Mike Pritchard:Generative AI is at the heart of Earth-2 Nowcasting (StormScope) and CorrDiff. Traditional models become blurry when resolution is insufficient, while generative AI excels at "super-resolution," capable of restoring coarse signals to fine textures (such as the structure of a typhoon eyewall or localized torrential rain). By learning from vast amounts of physical data and satellite imagery, AI can fill in microscopic details that are difficult to simulate using traditional computation, while adhering to physical properties.
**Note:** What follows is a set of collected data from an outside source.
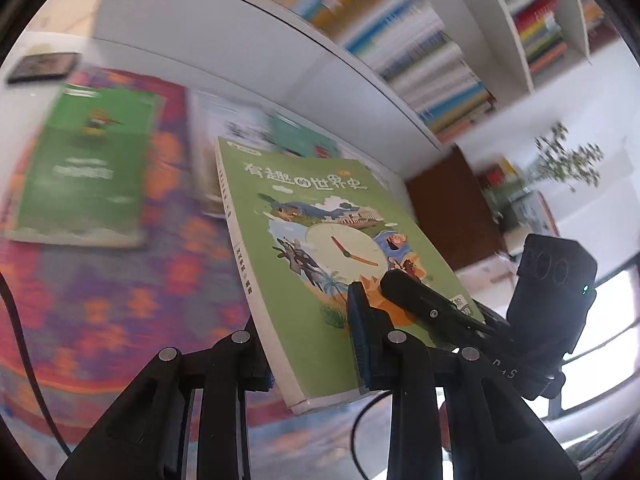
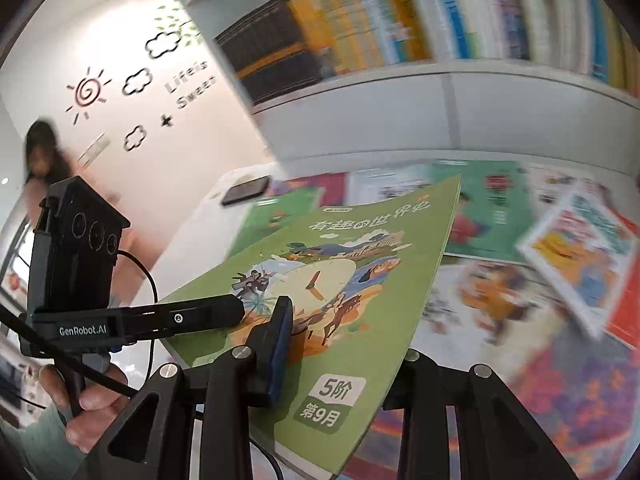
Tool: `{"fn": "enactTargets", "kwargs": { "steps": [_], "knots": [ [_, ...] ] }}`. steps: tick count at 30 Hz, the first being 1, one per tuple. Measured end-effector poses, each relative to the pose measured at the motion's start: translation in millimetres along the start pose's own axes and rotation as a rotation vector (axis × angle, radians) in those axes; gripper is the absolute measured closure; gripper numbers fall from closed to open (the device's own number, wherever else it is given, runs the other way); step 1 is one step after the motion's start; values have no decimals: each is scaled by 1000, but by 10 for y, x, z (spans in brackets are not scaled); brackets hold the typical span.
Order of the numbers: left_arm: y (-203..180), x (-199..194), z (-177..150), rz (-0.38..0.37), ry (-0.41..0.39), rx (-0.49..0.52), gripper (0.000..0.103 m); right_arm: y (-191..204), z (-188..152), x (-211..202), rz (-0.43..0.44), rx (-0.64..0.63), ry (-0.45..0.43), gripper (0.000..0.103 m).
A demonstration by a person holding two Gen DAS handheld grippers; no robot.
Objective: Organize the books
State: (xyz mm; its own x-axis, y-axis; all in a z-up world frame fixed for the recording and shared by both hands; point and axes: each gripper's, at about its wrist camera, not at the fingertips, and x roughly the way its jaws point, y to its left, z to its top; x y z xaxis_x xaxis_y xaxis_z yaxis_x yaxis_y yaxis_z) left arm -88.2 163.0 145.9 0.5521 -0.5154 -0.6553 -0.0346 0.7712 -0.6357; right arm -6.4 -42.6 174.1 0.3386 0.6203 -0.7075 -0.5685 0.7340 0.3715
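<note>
A green book with a clock picture on its cover (image 1: 320,240) is held up in the air, tilted, above the table. My left gripper (image 1: 312,344) is shut on its lower edge near the spine. My right gripper (image 2: 340,344) is shut on the same book (image 2: 352,280) at its other lower corner. In the left wrist view the right gripper's finger (image 1: 424,300) lies on the cover. In the right wrist view the left gripper's finger (image 2: 192,316) reaches in from the left.
Several loose books lie on a patterned cloth (image 1: 112,300), among them another green book (image 1: 84,172) and a tilted colourful one (image 2: 580,256). A white bookshelf (image 2: 440,80) full of books stands behind. A phone (image 2: 246,190) lies on the table. A person (image 2: 44,156) stands at far left.
</note>
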Motion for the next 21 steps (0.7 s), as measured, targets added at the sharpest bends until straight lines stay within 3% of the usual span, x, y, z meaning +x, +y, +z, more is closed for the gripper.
{"fn": "enactTargets", "kwargs": {
  "steps": [7,13,21],
  "knots": [
    [640,-158,105,-16,-33,-104,77,447,162,707,24,-34,67,71],
    [1024,-199,282,-32,-69,-149,77,576,365,1103,24,-50,92,70],
    [1549,-226,517,11,-107,-200,77,739,612,1758,62,-68,121,70]
  ]
}}
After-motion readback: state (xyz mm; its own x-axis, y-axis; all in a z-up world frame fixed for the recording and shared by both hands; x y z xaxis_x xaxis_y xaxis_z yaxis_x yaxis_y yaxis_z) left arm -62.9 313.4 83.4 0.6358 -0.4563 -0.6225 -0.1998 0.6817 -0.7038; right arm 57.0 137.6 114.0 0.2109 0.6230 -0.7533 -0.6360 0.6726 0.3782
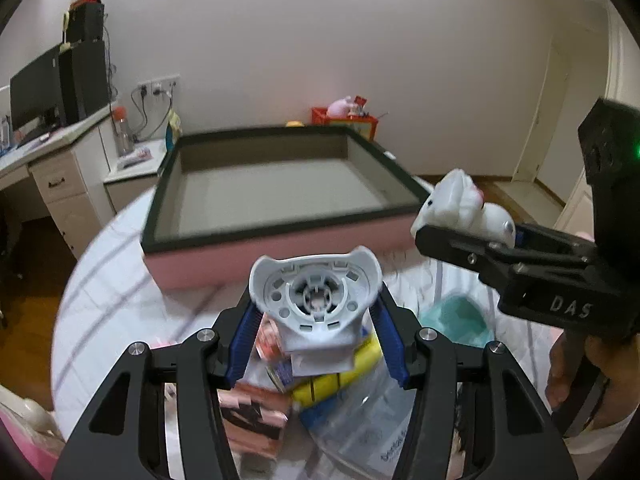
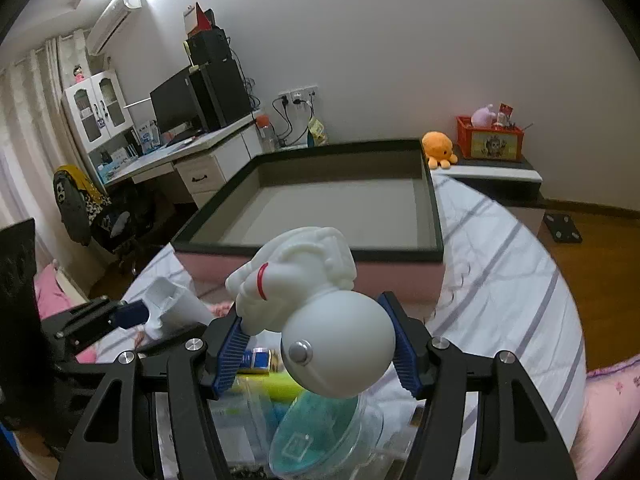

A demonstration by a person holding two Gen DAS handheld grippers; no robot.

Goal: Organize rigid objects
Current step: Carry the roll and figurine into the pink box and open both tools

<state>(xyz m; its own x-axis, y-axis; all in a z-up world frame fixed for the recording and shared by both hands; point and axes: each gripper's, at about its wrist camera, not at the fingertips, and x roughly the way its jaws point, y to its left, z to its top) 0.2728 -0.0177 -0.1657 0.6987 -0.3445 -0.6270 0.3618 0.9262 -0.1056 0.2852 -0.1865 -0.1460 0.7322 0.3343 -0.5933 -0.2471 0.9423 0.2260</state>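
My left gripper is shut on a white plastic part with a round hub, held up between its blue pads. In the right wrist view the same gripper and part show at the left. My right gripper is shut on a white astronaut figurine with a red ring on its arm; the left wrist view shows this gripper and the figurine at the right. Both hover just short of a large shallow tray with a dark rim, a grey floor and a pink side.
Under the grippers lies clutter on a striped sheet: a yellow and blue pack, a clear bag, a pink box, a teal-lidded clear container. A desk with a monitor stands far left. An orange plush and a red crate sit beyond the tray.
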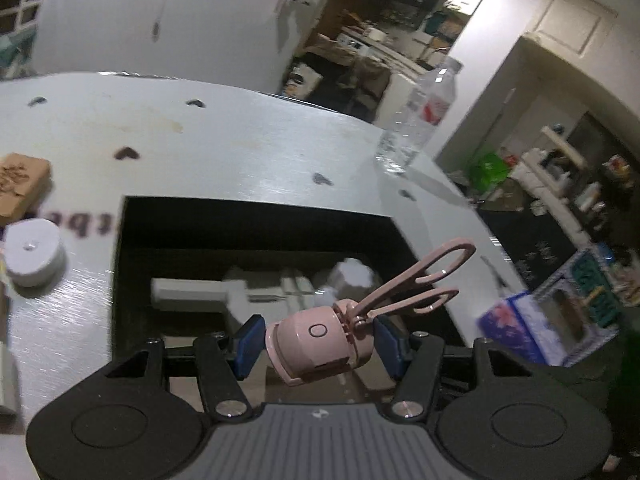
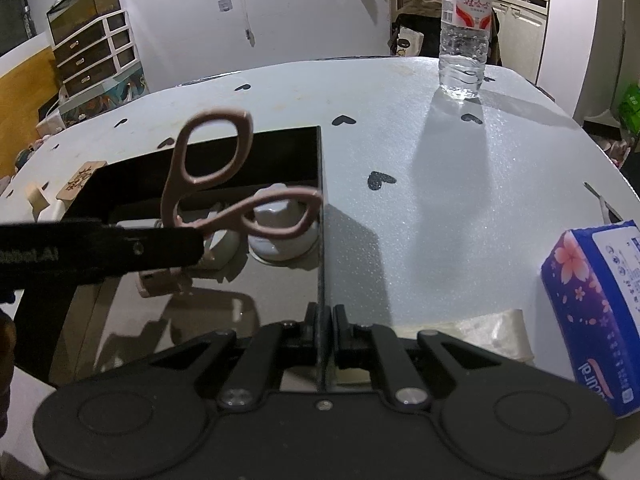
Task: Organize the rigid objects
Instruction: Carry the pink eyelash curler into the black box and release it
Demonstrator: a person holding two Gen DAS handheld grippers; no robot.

Q: Can Earth-2 be used as a "mini-Earth" for games or environmental simulations?
Mike Pritchard:Absolutely. In the past, this level of Earth atmospheric simulation could only run on national supercomputers and was mainly used for scientific research. But with Earth-2 lowering the computational barrier and opening up its tools, this simulation can be used for educational visualization and even integrated into game engines to create dynamic, realistic, and interactive weather environments, which was unimaginable in the past.

Analysis: The Era of "Sovereignty" in Weather Forecasting
Meteorological data often involves national security and localization needs (for example, Taiwan needs to focus on typhoons and plum rains, while Israel focuses on desert climates). By providing open tools like Earth2Studio and the PhysicsNeMo framework, NVIDIA is not only selling hardware, but also building a meteorological AI ecosystem centered on NVIDIA GPUs.
For countries like Taiwan that are deeply affected by extreme weather, being able to fine-tune state-of-the-art open-source models by combining them with local observational data will be an important step in enhancing disaster resilience.